** TASK BRIEF **
When the line containing "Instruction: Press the" is reached, begin transcribing. Continue exactly through the final line of the listing, and return nothing else.

** SOURCE MATERIAL **
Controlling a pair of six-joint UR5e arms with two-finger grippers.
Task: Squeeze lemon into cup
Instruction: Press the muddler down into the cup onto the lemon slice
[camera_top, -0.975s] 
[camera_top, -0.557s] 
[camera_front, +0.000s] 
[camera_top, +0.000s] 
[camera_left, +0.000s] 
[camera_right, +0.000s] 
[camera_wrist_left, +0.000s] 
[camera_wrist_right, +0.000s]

** TASK RESULT **
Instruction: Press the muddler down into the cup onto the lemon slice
[camera_top, -0.975s] 
[camera_top, -0.557s] 
[camera_front, +0.000s] 
[camera_top, +0.000s] 
[camera_left, +0.000s] 
[camera_right, +0.000s] 
[camera_wrist_left, +0.000s] 
[camera_wrist_right, +0.000s]

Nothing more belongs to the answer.